23 Avril 2001, le temps du doublé de 97-98 semble lointain. Les Red Wings viennent de se faire éliminer au 1er tour des play-offs par les Los Angeles Kings. Quelques semaines plus tard, la victoire finale de l’éternel rival, Colorado, est vécu comme une claque.

Du travail pour rebondir

Ken Holland, le manager général de l’époque, a alors deux possibilités pour ramener cette équipe vieillissante au sommet : prendre quelques saisons, repartir avec des jeunes ou, dans cette époque pré Salary Cap, sortir le chéquier et faire venir des stars.

Le propriétaire Mike Illitch veut gagner immédiatement et la période du marché des transferts en sera d’autant plus spectaculaire.
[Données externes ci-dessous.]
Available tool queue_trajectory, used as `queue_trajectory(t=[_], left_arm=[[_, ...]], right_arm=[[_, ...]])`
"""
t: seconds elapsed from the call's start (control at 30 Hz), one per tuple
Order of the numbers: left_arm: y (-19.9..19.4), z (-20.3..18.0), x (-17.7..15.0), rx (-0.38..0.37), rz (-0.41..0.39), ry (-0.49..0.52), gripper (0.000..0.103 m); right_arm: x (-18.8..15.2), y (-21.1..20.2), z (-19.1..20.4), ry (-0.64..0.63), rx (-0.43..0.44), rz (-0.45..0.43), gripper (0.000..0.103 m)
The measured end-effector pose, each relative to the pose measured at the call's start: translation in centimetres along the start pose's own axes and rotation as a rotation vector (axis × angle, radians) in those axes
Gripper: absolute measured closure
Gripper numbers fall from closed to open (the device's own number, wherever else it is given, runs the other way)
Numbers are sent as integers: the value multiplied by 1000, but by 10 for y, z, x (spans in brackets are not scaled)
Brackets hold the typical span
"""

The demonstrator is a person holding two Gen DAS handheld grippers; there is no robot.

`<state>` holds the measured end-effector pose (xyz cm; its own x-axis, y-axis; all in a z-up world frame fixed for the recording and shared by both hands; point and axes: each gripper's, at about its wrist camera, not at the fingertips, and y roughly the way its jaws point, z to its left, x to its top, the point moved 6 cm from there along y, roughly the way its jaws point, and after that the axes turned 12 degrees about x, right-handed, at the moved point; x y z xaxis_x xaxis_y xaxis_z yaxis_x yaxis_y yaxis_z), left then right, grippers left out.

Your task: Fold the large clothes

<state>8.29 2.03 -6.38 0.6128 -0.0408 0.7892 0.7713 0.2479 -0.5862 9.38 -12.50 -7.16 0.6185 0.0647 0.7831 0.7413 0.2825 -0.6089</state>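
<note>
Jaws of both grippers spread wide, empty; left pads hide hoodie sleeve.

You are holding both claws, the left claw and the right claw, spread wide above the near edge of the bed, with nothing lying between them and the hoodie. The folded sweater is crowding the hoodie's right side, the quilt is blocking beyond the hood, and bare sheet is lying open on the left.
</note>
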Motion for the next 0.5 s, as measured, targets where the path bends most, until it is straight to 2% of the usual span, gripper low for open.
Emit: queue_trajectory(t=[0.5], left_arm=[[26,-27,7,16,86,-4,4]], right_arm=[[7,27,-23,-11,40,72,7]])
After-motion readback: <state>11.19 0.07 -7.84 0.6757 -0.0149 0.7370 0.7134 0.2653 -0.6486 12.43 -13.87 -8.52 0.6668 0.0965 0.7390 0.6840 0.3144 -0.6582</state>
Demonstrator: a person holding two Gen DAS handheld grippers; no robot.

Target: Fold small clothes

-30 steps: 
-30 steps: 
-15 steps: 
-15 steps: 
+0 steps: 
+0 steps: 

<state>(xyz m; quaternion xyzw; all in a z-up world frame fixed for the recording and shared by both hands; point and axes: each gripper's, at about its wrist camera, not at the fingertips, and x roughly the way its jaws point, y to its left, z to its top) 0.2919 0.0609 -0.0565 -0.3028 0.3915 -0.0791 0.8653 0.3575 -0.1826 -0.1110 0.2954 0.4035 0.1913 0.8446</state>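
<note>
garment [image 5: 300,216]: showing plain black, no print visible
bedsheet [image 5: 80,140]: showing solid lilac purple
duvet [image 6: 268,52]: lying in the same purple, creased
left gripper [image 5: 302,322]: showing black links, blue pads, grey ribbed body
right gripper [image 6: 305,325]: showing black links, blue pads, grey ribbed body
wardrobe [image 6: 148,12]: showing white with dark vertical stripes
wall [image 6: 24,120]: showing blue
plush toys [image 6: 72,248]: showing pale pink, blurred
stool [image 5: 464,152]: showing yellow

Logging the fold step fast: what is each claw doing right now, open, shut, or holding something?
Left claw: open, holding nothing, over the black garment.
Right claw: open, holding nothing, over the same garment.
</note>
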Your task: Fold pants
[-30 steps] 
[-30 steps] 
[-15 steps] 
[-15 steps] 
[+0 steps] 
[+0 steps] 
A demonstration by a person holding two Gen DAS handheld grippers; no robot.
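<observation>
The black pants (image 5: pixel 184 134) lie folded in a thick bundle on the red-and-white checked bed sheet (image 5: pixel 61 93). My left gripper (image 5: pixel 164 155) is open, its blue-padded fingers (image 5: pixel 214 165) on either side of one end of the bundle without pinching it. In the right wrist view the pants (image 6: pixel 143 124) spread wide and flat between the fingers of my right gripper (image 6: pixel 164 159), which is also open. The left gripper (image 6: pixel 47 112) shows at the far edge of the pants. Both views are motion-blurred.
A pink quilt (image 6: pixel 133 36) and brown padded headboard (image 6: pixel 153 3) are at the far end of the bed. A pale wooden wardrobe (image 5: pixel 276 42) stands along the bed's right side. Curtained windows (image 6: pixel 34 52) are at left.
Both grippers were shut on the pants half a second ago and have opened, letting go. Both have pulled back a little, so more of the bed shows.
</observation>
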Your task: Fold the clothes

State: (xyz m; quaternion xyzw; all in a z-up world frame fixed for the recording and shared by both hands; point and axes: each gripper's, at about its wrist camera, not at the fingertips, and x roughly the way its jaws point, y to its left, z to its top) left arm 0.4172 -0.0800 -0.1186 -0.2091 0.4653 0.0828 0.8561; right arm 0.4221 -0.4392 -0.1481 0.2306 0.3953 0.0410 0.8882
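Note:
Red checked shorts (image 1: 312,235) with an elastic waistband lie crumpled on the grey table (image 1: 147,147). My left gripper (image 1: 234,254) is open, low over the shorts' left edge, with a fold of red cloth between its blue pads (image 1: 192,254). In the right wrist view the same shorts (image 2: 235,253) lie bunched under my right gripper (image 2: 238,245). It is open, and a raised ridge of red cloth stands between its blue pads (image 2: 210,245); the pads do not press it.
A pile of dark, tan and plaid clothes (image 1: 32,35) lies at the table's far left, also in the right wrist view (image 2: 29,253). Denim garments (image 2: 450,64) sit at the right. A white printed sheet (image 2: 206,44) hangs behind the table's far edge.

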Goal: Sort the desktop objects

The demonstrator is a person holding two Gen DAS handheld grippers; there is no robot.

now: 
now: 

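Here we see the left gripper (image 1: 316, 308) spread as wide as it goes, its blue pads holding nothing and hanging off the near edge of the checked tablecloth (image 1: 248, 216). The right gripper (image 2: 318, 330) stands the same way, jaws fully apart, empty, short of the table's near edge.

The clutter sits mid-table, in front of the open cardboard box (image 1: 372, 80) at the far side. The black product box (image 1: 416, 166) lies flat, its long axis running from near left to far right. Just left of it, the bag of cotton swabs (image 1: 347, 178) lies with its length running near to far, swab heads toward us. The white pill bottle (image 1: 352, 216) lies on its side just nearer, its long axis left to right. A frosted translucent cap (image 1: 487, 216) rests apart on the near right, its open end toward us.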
Exit Kozlov, Lapointe ou encore Osgood. Ken Holland fait de la place pour l’artillerie lourde.

Dans les buts, ce n’est ni plus ni moins que Dominik Hasek qui débarque. Le « dominator » vient chercher à Detroit le seul trophée qui manque à son immense palmarès. Luc Robitaille, ailier gauche le plus prolifique de l’histoire de la NHL arrive de Los Angeles. Brett Hull débarque lui de Dallas après avoir particulièrement réussi ces dernières campagnes de Play-Offs. Le rookie Pavel Datsyuk, va tenter de se faire une place parmi cette pléiade de stars. Le légendaire coach, Scotty Bowman, dispose d’une armada rarement vue dans l’histoire, avec quatre joueurs à plus de 500 buts en carrière.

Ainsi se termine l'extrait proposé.